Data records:

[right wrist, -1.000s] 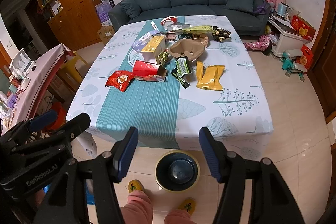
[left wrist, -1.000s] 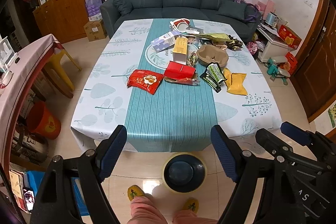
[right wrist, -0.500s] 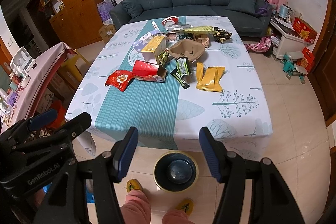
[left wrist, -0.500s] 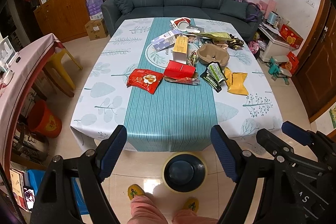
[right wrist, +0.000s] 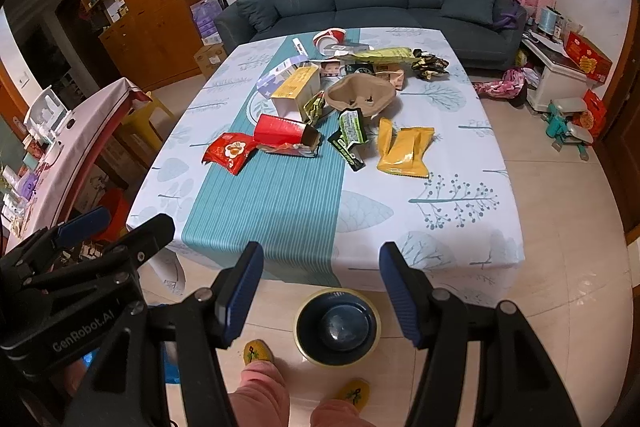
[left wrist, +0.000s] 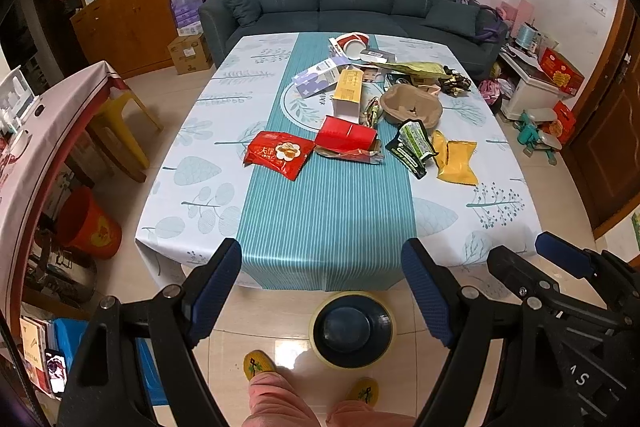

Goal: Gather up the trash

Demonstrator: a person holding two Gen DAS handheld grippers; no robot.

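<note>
Both grippers held high and back from the table, jaws wide apart, nothing in either: left gripper (left wrist: 322,291), right gripper (right wrist: 320,291). Reads as a survey stance before the first pick; nothing looks collected yet.

Directly below and between the fingers: a dark round bin (left wrist: 352,329) with a yellowish rim on the floor tiles, just short of the near table edge. Likely parked there so trash can be dropped straight down off the table.

Ahead of the fingers: the table (left wrist: 188,179), cloth with a teal striped runner, near half bare.

Further ahead, the trash lies clustered mid-table. Closest, slightly left of the left gripper's centre line: a flat red snack packet (left wrist: 278,154), crinkly film. Beside it a red carton (left wrist: 346,137), open-ended. To the right, a green-black wrapper (left wrist: 412,145) and a yellow pouch (left wrist: 456,161). Beyond: a brown pulp cup tray (left wrist: 412,105), a yellow-topped box (left wrist: 348,93), then assorted packaging toward the far edge.
</note>
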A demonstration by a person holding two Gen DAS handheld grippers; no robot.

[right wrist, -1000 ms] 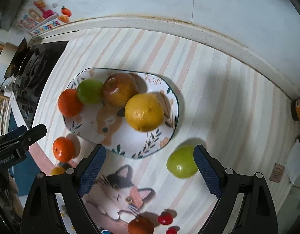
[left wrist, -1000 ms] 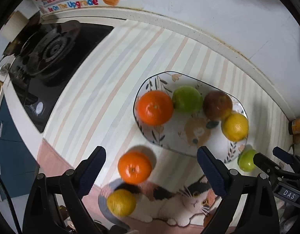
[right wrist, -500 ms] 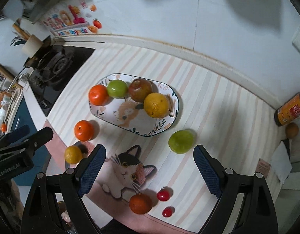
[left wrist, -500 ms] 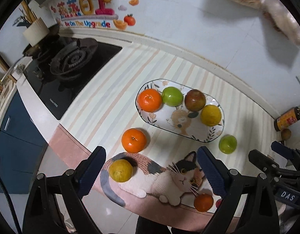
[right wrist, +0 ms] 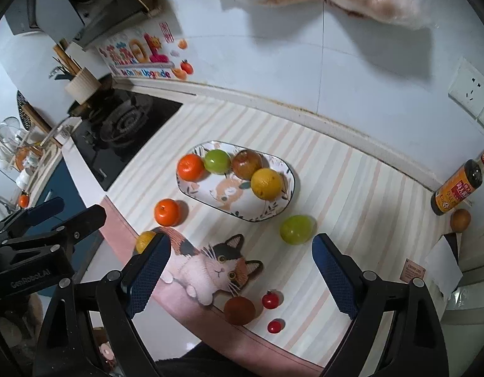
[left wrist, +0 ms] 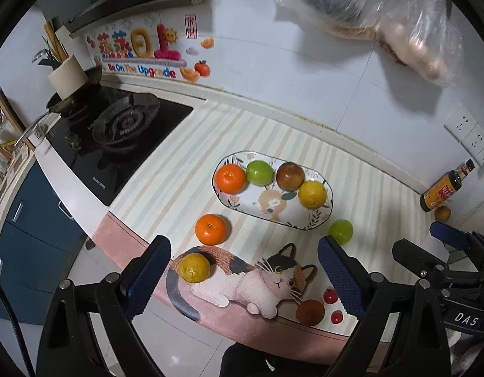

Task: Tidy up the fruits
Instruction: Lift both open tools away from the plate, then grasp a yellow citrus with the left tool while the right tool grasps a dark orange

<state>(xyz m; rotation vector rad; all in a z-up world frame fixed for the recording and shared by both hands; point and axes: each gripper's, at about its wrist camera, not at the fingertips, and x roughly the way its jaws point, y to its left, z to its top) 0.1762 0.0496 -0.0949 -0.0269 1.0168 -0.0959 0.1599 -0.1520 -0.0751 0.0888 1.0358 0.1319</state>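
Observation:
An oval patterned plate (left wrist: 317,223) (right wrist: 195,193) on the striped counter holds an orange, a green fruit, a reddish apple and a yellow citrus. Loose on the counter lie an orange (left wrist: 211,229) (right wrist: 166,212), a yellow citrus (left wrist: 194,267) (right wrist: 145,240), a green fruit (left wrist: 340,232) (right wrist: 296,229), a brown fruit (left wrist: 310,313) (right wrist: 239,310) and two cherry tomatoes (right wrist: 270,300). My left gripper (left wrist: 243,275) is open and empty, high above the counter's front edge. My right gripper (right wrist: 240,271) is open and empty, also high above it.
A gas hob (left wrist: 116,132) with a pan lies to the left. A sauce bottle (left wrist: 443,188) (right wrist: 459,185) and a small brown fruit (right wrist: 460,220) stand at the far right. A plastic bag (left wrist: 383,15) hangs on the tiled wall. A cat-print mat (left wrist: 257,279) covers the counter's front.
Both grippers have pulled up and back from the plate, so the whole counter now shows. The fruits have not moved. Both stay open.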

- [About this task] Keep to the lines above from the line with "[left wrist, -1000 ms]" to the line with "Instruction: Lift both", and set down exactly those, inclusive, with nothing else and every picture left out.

- [Task output]
[left wrist, -1000 ms] 
[right wrist, -500 ms] 
[left wrist, -500 ms] 
[right wrist, +0 ms] 
[left wrist, +0 ms] 

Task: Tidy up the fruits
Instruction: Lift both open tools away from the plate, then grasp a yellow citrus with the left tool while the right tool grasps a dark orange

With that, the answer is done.